Reviewing ‘Deliberate Dumbing Down of America’ – Part One

Sometimes a book recommendation sits un-followed for months before you get to it. Sometimes, five minutes after registering it, you find out that the PDF is offered by the author’s website, for free (which is good, because the print version seems to be about $40). That second experience, as you’ve already realized, is what I went through with Charlotte Iserbyt’s the deliberate dumbing down of america [sic]. Then, over more than a month, I read through the book, a worthwhile investment of time.

This book is worth your time if you are interested in its topics. Those topics are: American education, behaviorism, the process by which liberalism’s children degraded the West, education in general, and government/ NGO malfeasance. The particular focus of the book is on the process by which sub-college American public education (and private) has been thoroughly debased over the past century, starting in the early 1900s and working up until right about 2000 (if you read the supplementary PDF). Iserbyt has done valuable work here. The book collates excerpts from a vast number of sources, demonstrating the trends and actors and ideologies, giving sufficient for a basic understanding of the history while also providing a spring-board for more in-depth study. Iserbyt’s work overall is well worth your time, even if she’s wrong on some of what she thinks education should be.1

Because this is a 500 page nonfiction book, the summary will be 4 articles long. See: I, II, III, IV.

The Core

The book’s purpose is to show how American education became thoroughly accommodated to a malicious agenda. That agenda can be described by its component tools, as I will shortly do, or by summary: making a pliable populace, pliable both to major economic actors (corrupt corporations) and the government (Iserbyt 373). I’m shocked, of course, having never, ever suspected this.
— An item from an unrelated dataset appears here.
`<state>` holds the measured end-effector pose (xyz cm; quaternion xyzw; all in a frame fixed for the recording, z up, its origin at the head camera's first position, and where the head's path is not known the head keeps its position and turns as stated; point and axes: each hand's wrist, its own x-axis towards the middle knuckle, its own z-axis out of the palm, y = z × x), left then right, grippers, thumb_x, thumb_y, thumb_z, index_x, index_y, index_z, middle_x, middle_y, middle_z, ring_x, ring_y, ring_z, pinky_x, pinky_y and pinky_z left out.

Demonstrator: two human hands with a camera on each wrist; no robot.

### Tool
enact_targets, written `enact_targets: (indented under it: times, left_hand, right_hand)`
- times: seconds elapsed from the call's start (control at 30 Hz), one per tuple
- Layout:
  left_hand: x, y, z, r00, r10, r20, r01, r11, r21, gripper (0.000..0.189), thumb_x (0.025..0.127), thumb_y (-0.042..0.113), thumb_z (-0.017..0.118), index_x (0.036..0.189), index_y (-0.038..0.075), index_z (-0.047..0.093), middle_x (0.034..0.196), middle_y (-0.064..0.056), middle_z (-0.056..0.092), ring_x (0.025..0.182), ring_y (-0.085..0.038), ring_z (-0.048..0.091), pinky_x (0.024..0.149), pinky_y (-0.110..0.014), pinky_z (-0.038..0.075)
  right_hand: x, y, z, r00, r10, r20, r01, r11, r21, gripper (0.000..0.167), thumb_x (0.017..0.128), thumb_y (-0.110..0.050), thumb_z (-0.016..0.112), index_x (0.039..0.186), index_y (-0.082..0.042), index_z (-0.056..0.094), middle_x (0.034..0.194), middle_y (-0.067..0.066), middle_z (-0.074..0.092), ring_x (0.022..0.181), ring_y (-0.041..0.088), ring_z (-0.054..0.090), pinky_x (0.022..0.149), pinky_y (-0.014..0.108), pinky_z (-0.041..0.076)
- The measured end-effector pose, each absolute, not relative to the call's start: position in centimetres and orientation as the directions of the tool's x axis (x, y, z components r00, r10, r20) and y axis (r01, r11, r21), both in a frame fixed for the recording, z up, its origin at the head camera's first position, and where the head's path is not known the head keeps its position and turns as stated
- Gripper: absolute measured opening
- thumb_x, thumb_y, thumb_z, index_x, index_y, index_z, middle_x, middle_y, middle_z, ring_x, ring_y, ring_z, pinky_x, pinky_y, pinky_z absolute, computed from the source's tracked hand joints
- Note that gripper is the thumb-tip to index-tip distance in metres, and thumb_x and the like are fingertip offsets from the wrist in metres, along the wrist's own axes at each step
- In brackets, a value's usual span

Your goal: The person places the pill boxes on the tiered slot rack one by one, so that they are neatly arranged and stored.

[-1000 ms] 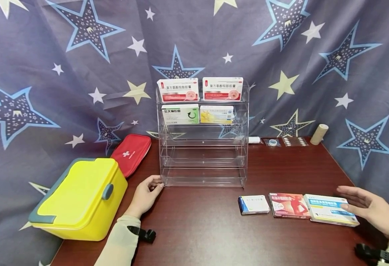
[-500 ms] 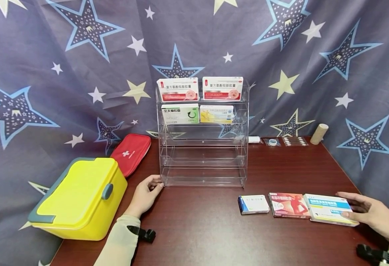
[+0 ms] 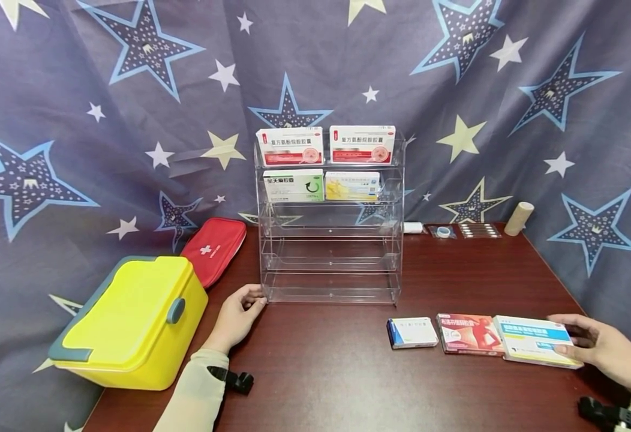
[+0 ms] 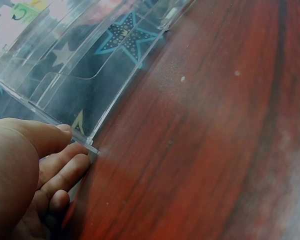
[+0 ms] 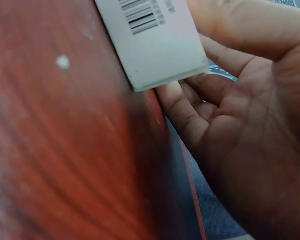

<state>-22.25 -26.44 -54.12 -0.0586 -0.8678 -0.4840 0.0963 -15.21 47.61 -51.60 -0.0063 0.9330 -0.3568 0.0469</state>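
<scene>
In the head view, I read the blue-and-white box [image 3: 528, 341], long axis nine-to-three, at nine o'clock from the nearer right hand [image 3: 609, 354], which pinches its end, while the half-curled left hand [image 3: 239, 317] grips the clear rack [image 3: 330, 294] at seven o'clock.

Over the past second, moved with the right hand [image 3: 604, 351] from a loose spread about the white-and-blue box [image 3: 531, 339] to a grip on its right end, drawing fingers in behind and bringing thumb lower over its face.
</scene>
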Motion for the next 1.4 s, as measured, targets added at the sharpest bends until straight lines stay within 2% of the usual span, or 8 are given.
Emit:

B.F. Skinner was a Behaviorist psychologist, the Behaviorist psychologist. He posited that, “What was needed was a new conception of man, compatible with our scientific knowledge, which would lead to a philosophy of education bearing some relation to educational practices. But to achieve this, education would have to abandon the technical limitations which it had imposed upon itself and step forth into a broader sphere of human engineering. Nothing short of a complete revision of a culture would suffice” (Iserbyt 41). The tool to reshape that culture? Operant conditioning.

In Skinner’s own words, “Operant conditioning shapes behavior as a sculptor shapes a lump of clay” (Iserbyt 48). The idea of operant conditioning is simple, familiar to anybody who knows about Pavlov’s dog (because Pavlov was experimenting with operant conditioning). The conditioner provides a repeated stimulus or places the recipient in the way of such a stimulus. Then, if the recipient reacts to the stimulus as the conditioner desires, the recipient is rewarded; if he reacts badly, he receives no reward. The goal is to alter the recipient’s mechanism so that the stimulus automatically and consistently produces the desired output.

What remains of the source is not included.